Student loan debt outpaced credit card debt for the first time last year and is likely to top a trillion dollars this year as more students go to college and a growing share borrow money to do so.
Two-thirds of bachelor’s degree recipients graduated with debt in 2008, compared with less than half in 1993. Last year, graduates who took out loans left college with an average of $24,000 in debt.
Pell grants for low-income students are expected to be cut and tuition at public universities will probably increase as states with pinched budgets cut back on the money they give to colleges.
The Times: dashing kids’ desires to go to college one news story at a time. J/K, it’s actually totally the economy’s fault, so… sucks. Kind of feel like lying under the covers until this whole economy thing blows over? Don’t say I didn’t warn you.
The worst part about this crushing debt is that it prevents anyone graduating in a recession (ahem…) to be on par, salary-wise, with their peers who graduated in the bounteous time of plenty: aka before 2007.
“I am worried about this cohort of young people, because their unemployment rates are much higher and early job changing is how you get those [pay] increases over their lifetime,” Ms. Rouse said. “In this economy, it’s a lot harder to go from job to job. We know that there’s some scarring to cohorts who graduate in bad economies, and this is the mother of bad economies.”
This whole debt thing is not only preventing grads from saving any money or starting their own companies, but it actually creates a whole new generation of childless, homeless, and other-things-that-require-money-less Non-Adults.
“If you have a lot of people finishing or leaving school with a lot of debt, their choices may be very different than the generation before them,” said Lauren Asher, president of the Institute for Student Access and Success. “Things like buying a home, starting a family, starting a business, saving for their own kids’ education may not be options for people who are paying off a lot of student debt.”

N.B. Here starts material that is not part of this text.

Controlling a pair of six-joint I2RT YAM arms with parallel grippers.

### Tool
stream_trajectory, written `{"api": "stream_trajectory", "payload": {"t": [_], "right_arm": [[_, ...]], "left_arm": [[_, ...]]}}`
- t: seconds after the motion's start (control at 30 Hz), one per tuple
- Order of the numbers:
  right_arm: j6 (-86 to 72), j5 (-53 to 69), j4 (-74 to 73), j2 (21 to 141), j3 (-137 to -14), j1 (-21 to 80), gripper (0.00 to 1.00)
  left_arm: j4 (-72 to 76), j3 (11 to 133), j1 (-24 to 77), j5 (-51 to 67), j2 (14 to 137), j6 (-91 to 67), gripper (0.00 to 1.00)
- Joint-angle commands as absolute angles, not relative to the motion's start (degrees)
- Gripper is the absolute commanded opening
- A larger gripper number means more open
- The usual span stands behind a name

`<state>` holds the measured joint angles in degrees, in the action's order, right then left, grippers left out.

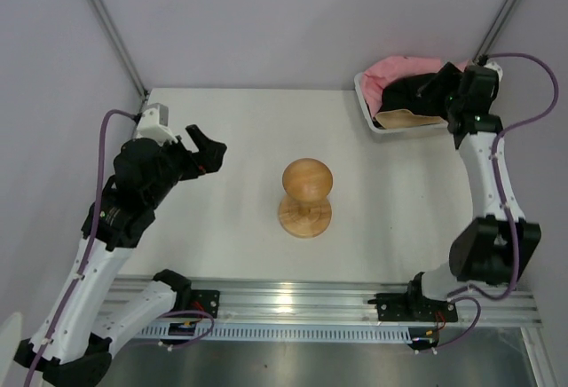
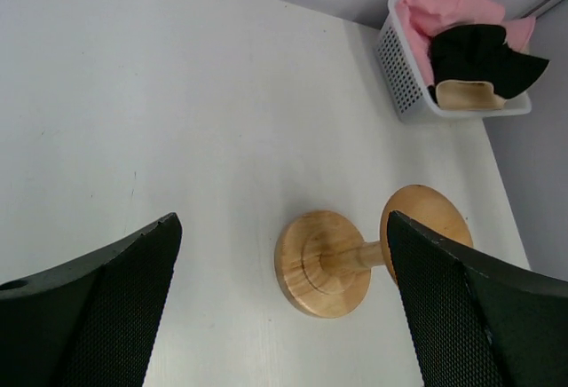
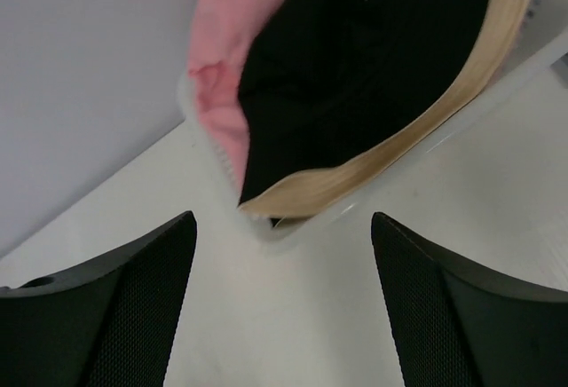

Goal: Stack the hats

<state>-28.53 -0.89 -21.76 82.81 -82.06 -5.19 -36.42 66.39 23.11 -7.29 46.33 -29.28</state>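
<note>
I'm seeing the left fingers (image 2: 98, 307) spreading wide, hovering over the table (image 1: 222, 254) at the left of the top view. The wooden stand (image 1: 306, 193) is standing upright at center. The right fingers (image 3: 461, 316) are gaping wide too, hanging over the white basket (image 2: 399, 72) at upper right, where a black hat (image 1: 410, 94), a pink hat (image 1: 399, 69) and a beige hat brim (image 1: 410, 121) are lying bunched together.

The hats (image 1: 404, 85) are piled in the basket (image 1: 364, 98), which is set at the far right corner of the table (image 1: 231, 138). The stand (image 1: 306, 196) is placed near the middle.
</note>
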Motion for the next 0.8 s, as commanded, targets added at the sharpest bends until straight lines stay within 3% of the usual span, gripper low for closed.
{"api": "stream_trajectory", "payload": {"t": [0.0,0.23,0.47,0.77], "right_arm": [[-30.4,4.5,-22.9,92.7,-89.5,-12.1,0.81],[-41.9,16.5,-16.4,104.1,-90.5,-16.5,0.7],[-46.1,12.1,-3.6,104.3,-83.8,-11.4,0.71],[-47.8,8.0,-4.7,109.0,-86.3,-9.0,0.69]], "left_arm": [[-37.4,65.8,22.5,-6.4,48.3,-26.7,0.99],[-35.4,67.5,20.4,-6.3,54.0,-24.7,0.99],[-32.9,68.3,16.4,-1.4,57.2,-24.3,1.0],[-32.3,69.5,12.7,1.1,58.0,-23.5,0.99]]}}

Worse, it’s basically corrupting America’s slow-to-marriage youth to go to hell in a handbasket.
In some circles, student debt is known as the anti-dowry. As the transition from adolescence to adulthood is being delayed, with young people taking longer to marry, buy a home and have children, large student loans can slow the process further.
“There’s much more awareness about student borrowing than there was 10 years ago,” Ms. Asher said. “People either are in debt or know someone in debt.”
In fact, even the President wasn’t left unscathed from his Ivy League debts!
“We left school with a mountain of debt,” Mr. Obama said in 2008. “Michelle I know had at least $60,000. I had at least $60,000. So when we got together we had a lot of loans to pay. In fact, we did not finish paying them off until probably we’d been married for at least eight years, maybe nine.”
Even then, Mrs. Obama said, it took the royalties from her husband’s best-selling books to help pay off their loans.
So there you have it: the only way to get out of debt is to publish a best-selling book right before becoming President of the United States, as NYMag’s Pressler cleverly deducts. Or turning to a life of whoring and its many variations. Either way, really.